• TASK DIRECTIONS: Print exactly the lines that run from the one containing "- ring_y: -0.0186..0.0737" to the final line of the data, both included, and print none of the pictures.

• DATASET CONTENT:

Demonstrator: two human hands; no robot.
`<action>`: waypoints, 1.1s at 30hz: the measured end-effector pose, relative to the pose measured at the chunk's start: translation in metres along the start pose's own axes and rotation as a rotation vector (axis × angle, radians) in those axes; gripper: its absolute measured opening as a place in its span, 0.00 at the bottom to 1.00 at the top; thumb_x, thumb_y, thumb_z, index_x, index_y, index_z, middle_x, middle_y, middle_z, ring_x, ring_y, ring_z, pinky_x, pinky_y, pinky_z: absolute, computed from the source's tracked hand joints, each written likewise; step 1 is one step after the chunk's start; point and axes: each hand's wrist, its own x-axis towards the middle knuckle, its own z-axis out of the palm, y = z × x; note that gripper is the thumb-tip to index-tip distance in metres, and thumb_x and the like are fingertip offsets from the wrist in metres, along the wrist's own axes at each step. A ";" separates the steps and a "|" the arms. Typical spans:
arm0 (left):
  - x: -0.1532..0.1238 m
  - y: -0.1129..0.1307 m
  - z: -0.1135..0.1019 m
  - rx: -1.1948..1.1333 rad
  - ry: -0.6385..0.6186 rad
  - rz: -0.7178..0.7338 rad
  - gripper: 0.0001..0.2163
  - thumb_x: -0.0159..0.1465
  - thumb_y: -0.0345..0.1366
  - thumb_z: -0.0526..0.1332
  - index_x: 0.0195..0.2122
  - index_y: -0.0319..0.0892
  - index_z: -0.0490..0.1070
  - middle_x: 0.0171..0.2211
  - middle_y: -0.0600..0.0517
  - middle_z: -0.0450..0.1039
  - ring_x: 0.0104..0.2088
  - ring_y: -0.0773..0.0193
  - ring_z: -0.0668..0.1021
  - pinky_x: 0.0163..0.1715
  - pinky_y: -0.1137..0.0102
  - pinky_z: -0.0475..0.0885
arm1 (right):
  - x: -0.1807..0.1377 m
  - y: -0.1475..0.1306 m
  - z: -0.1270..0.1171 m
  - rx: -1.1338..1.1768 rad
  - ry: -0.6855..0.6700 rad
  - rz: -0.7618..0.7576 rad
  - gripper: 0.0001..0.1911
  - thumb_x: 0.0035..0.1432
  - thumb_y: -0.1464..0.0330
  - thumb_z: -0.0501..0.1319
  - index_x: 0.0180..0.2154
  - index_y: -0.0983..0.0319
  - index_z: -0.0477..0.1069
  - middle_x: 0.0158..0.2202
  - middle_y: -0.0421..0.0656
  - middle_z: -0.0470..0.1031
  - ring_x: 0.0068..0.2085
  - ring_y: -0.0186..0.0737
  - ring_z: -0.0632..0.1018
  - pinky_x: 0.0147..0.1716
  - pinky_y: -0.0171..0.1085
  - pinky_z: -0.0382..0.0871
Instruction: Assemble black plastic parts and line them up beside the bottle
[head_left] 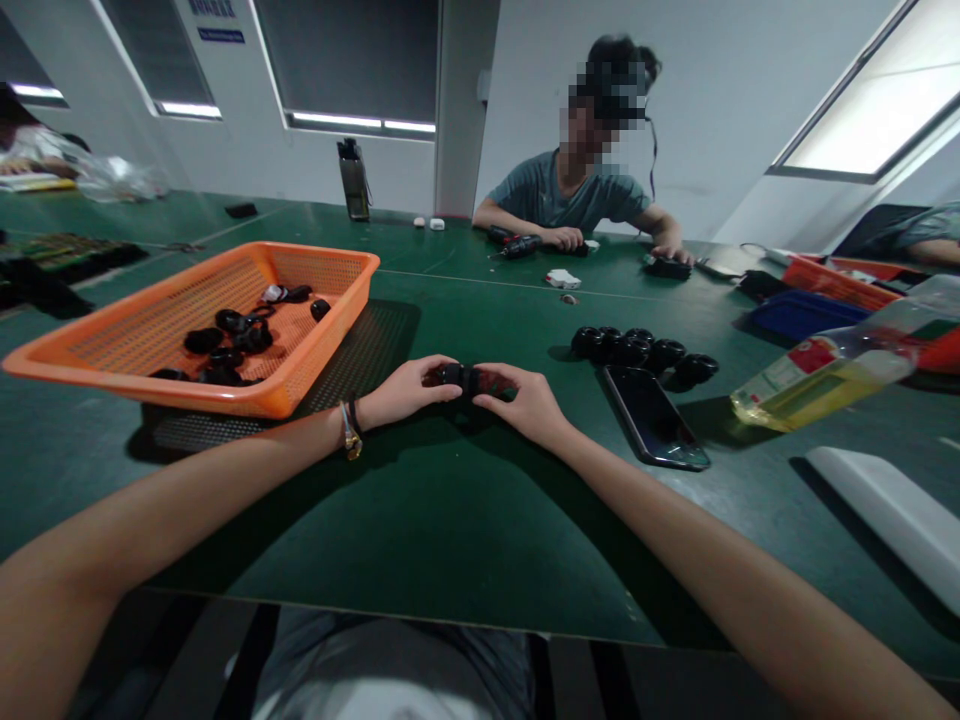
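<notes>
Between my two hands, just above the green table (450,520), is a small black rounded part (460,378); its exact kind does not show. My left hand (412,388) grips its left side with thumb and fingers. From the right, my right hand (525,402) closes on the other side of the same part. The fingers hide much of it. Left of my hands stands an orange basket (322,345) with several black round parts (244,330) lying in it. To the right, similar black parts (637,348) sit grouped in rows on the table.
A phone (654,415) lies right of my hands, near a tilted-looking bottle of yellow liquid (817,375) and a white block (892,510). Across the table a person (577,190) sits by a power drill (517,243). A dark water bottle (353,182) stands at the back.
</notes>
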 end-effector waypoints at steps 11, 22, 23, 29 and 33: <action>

• WRITTEN SOLUTION:
  - ring_y: -0.0186..0.0737
  - ring_z: -0.0632..0.1018
  - pinky_x: 0.0147..0.1716
  - pinky_y: -0.0171..0.1085
  - pinky_z: -0.0382..0.0871
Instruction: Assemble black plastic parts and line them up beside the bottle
[head_left] 
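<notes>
Between my two hands, just above the green table (450,520), is a small black rounded part (460,378); its exact kind does not show. My left hand (412,388) grips its left side with thumb and fingers. From the right, my right hand (525,402) closes on the other side of the same part. The fingers hide much of it. Left of my hands stands an orange basket (322,345) with several black round parts (244,330) lying in it. To the right, similar black parts (637,348) sit grouped in rows on the table.
A phone (654,415) lies right of my hands, near a tilted-looking bottle of yellow liquid (817,375) and a white block (892,510). Across the table a person (577,190) sits by a power drill (517,243). A dark water bottle (353,182) stands at the back.
</notes>
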 end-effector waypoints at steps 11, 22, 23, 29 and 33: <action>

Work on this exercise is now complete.